DIRECTIONS: Count lines holding the string "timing" in the data that follows. Reply with one number only.
═════ LISTED RECORDS ═════
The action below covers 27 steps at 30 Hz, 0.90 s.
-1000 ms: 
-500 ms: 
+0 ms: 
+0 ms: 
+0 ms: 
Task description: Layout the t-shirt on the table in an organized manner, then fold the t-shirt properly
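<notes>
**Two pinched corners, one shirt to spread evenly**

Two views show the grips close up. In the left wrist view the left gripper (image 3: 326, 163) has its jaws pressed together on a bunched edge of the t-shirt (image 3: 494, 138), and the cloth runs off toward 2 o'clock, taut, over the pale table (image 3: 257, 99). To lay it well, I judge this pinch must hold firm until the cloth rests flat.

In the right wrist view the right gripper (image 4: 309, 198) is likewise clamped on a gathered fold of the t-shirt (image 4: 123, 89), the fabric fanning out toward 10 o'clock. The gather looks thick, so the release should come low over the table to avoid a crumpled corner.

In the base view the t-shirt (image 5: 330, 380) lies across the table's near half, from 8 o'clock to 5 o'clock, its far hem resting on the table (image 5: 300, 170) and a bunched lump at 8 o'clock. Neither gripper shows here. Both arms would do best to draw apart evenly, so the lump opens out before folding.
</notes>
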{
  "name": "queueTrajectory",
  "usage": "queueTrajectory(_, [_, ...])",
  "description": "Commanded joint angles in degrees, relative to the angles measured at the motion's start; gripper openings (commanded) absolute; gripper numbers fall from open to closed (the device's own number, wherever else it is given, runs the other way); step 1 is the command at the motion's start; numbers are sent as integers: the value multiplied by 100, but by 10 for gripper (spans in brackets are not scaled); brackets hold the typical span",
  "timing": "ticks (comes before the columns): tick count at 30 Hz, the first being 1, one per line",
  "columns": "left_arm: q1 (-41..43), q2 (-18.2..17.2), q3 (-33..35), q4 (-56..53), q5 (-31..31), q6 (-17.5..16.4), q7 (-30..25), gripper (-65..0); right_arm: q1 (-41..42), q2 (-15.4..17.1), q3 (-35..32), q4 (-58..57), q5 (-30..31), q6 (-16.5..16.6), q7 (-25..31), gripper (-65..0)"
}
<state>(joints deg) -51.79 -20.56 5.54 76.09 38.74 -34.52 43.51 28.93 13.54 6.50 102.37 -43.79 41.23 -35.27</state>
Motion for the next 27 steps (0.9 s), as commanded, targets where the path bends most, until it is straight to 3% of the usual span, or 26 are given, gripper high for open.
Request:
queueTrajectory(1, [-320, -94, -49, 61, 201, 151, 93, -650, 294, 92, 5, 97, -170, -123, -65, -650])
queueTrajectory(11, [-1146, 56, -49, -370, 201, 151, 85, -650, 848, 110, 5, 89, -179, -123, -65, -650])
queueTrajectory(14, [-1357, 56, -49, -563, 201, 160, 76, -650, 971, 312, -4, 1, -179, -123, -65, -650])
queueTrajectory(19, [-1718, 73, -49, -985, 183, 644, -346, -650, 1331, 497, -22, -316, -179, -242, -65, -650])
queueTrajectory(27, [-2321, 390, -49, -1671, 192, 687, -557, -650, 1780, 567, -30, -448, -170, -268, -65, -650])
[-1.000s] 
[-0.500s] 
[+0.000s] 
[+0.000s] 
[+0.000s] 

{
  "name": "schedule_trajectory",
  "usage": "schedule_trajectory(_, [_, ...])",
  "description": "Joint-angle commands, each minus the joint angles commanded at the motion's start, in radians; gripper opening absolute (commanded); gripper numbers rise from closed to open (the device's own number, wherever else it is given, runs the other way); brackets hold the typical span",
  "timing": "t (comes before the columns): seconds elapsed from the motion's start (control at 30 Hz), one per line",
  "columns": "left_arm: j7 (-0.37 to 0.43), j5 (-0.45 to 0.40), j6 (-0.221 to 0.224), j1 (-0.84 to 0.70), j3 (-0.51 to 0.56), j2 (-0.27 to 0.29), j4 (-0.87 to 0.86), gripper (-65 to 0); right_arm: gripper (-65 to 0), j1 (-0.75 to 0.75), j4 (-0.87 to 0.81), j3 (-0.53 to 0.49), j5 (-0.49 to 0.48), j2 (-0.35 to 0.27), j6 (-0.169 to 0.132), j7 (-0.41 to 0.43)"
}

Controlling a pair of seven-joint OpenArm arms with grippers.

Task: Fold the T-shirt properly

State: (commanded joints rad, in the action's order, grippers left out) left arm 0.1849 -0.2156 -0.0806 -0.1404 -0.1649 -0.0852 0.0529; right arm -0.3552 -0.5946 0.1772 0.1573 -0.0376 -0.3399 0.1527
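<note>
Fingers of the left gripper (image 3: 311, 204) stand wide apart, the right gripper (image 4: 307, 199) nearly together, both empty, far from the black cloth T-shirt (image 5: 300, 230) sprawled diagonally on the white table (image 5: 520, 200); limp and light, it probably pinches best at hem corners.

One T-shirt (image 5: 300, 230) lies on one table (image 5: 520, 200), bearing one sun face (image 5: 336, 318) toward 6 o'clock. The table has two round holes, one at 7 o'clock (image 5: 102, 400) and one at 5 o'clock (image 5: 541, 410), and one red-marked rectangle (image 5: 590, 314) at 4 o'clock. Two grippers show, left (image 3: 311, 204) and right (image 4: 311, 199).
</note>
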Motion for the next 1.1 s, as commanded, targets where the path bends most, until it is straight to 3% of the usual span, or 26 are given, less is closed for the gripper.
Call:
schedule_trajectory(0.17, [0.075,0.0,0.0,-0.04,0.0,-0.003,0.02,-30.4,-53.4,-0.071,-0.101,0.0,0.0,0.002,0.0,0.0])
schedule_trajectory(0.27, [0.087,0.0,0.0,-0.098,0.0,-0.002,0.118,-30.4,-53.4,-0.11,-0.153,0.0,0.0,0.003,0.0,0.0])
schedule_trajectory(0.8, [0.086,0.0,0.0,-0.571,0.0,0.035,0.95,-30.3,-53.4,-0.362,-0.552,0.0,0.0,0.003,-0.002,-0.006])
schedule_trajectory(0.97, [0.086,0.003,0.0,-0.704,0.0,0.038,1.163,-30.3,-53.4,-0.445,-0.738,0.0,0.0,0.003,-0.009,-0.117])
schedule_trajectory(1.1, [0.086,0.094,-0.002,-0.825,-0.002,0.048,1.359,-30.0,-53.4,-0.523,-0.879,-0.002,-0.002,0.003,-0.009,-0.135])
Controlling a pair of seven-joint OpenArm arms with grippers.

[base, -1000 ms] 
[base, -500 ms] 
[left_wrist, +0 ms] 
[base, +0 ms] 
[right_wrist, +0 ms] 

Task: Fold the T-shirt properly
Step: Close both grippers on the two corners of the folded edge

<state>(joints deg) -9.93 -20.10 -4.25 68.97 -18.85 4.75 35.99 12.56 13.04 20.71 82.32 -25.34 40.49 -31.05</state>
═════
WORKED SOLUTION: 2